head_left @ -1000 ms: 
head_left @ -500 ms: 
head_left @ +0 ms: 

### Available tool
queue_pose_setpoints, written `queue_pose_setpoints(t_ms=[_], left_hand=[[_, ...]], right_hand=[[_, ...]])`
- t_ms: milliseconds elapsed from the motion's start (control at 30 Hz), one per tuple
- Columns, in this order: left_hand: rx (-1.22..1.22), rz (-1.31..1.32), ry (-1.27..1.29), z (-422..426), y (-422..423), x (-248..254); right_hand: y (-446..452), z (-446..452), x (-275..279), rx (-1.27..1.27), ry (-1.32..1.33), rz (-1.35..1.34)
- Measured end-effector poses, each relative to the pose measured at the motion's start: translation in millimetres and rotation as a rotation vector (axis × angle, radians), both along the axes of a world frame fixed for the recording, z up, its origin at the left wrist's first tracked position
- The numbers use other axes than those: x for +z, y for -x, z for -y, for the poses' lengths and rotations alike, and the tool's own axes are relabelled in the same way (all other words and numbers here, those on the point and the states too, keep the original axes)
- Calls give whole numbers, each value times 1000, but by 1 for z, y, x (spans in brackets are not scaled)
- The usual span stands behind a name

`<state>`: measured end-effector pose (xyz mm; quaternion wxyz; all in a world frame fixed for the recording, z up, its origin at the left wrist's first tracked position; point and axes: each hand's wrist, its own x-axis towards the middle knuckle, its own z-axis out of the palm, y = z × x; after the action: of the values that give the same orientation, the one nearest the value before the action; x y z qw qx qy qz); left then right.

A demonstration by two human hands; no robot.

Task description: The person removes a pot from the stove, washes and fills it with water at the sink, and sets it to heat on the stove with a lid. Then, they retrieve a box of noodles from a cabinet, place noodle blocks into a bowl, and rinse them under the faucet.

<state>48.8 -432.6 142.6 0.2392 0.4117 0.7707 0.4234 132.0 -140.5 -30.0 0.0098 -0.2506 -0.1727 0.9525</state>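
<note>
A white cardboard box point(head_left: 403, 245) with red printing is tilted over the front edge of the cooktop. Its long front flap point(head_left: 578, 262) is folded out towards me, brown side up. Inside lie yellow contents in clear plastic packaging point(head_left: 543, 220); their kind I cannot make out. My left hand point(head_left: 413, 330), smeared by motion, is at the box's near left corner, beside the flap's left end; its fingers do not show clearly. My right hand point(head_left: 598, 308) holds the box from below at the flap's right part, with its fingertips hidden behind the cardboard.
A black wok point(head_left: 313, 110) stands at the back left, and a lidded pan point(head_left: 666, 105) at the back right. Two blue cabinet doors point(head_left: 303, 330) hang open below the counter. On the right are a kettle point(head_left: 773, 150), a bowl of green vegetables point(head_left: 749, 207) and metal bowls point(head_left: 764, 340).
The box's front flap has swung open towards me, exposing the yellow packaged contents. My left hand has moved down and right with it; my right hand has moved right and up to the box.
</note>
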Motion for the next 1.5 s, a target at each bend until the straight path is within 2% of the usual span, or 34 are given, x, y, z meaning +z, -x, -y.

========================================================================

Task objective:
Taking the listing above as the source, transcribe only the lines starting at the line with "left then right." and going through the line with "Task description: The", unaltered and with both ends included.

Answer to this task:
`<state>`: measured end-effector pose (xyz mm; quaternion wxyz; all in a world frame fixed for the recording, z up, its origin at the left wrist's first tracked position; point and axes: each hand's wrist, its own x-axis towards the middle knuckle, its own z-axis out of the palm, y = z × x; after the action: of the values that give the same orientation, the one nearest the value before the action; x y z qw qx qy qz); left then right.

A demonstration by two human hands; no robot.

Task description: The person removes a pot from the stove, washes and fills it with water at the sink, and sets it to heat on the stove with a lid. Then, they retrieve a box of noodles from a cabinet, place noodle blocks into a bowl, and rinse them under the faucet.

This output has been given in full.